Please copy the listing that follows exactly, leaving out any pictures.
START Recorded information
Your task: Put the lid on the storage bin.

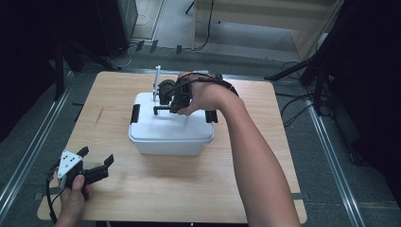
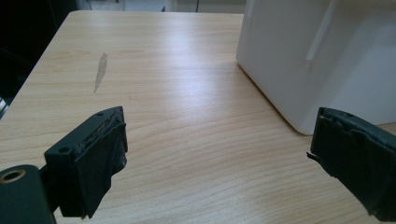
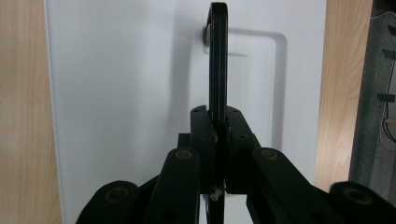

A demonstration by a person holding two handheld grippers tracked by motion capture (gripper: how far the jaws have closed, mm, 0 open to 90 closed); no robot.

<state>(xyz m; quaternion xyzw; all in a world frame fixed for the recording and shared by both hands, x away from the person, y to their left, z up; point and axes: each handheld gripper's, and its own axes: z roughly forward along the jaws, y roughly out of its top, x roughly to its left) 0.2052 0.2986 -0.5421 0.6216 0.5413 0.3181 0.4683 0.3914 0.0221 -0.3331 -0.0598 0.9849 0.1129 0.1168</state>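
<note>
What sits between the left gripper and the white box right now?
Nothing but bare wooden table. In the left gripper view, the open left gripper looks across plain wood to the white box.

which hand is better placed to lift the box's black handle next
Right. Its tongs are already shut on the black handle above the white box's lid. The left tongs sit open near the table's front corner, apart from the box.
</note>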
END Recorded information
**Exercise output:**
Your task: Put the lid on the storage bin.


A demonstration by a person holding two handheld grippers tracked by motion capture (gripper: how far the jaws have closed, mm, 0 open to 90 closed); no robot.

<state>(xyz m; quaternion xyzw; all in a world frame fixed for the recording and shared by both hands, x away from the person, y to their left, z up; point and axes: each handheld gripper's, and its own axes: z roughly forward along the jaws, y roughly out of its top, x roughly to its left) 0.2052 0.2986 -0.5421 0.6216 0.5413 0.3181 0.4683 0.3914 0.0221 -0.3331 -0.0598 0.9849 0.1129 0.1168</state>
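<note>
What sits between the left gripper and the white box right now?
Nothing but bare wooden table. In the left gripper view, the open left gripper looks across plain wood to the white box.

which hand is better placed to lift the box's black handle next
Right. Its tongs are already shut on the black handle above the white box's lid. The left tongs sit open near the table's front corner, apart from the box.
</note>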

With the answer given, the exercise is closed.